If so, then immediately identifying those who are infected
and getting them quarantined. And obviously schools and
colleges are a critical place to watch over. So having a great
expansion in the number of point-of-care tests at that point so
that university presidents or chancellors have a chance of
knowing what are the risks of bringing people back. That is
what we want to contribute to. That is what this project is all
about.
The Chairman. Let me ask you and then Dr. Disbrow, if you
will save him some time. Let's talk about scaling up. I am not
a scientist and I am not going to pretend to be one but I have
so much respect for our scientific community in the United
States. I cannot imagine that out of the thousand applications
that you have, or expressions of interest that you have
received, that there won't come a few new ideas that will
permit us the kind of quick, simple, inexpensive, easy to
administer tests that will be widely available, and we are
talking about tens of millions of tests.
But the question is, how do you manufacture all those? And
when you select the survivors of your Shark Tank or your RADx
experiment, are you taking into account whether you can scale
them up? And then let me ask Dr. Disbrow within my minute and
20 seconds, what will BARDA do working with you to scale up
what you discover is a new technology for producing tens of
millions of tests?
Dr. Collins. Great question. Very quickly, the review group
that is going to be looking at these more than a thousand
applications is well populated with people who are experts in
business and commercialization and scale up. We are not going
to invest in something that looks like it doesn't have that
potential.
But then once you have decided it is going to have that
potential, you got to get the resources together. These may
come from small businesses. Most of the applications are. How
do you find a large business partner? How do you provide the
resources? BARDA is in a great spot there to assist with that
scale up.
The Chairman. Dr. Disbrow.
Dr. Disbrow. Right. Thank you. So, as Dr. Collins
mentioned, we envision this as a seamless transition. So BARDA
does have experience, our 300 industry partners that we have,
partnering with industry, bringing together engineers. So that
as those products are moving through the funnel that you saw,
it is a seamless transition and we assist with funding that we
would have available to help scale up the manufacturing.
The Chairman. You will be involved in helping to identify
promising technologies based upon their scalability----
Dr. Disbrow. Correct.
The Chairman. Then you will be coordinating with outside
groups to see that the scaling is done so that we can----
Dr. Disbrow. To help partner them, correct.

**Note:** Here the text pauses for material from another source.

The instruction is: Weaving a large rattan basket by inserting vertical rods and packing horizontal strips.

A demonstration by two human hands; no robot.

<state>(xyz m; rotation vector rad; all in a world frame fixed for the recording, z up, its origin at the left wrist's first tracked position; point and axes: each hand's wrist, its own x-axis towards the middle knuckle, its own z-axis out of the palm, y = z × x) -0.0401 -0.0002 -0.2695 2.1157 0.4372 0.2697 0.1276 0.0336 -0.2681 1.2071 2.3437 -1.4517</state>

The Chairman. That is right.
Senator Murray.
Senator Murray. Well, thank you very much, Mr. Chairman,
and thank you again to our witnesses. You know, two months
after the President claimed everyone who wants a test, gets a
tests, we now have well over a million COVID-19 cases. As I
said, there is more than 73,000 deaths and no plan to bridge
the huge gaps in testing across the country. Instead take
states are left to respond with limited Federal support and
blind spots on how the disease has spread and fighting with
each other for critical supplies.
To address those failures, Congress required the
administration to submit a national strategic plan to increase
testing by May 24th. On Tuesday, approximately 260,000 tests
were performed in the United States. Experts have said we need
anywhere from 500,000 tests per day right now to 5 million a
day or even more going forward.
To reach those targets, states need more than vague musings
from the White House. They actually need numbers and timelines
and clear expectations of how the Federal Government intends to
get us there.
Dr. Collins, I want to ask you just yes or no, in order for
that plan to ensure America's Governors and public health
leaders have enough testing to begin safely reopening, should
that National strategic plan on testing include specific
numeric targets testing capacity, supply chain capacity, and
projections of shortages?
Dr. Collins. Senator, I am sorry. It is not my sweet spot
because of course this is the job of the Coronavirus Task Force
and the CDC. Certainly, I know states are looking for those
kinds of specific guidelines, and I totally understand that.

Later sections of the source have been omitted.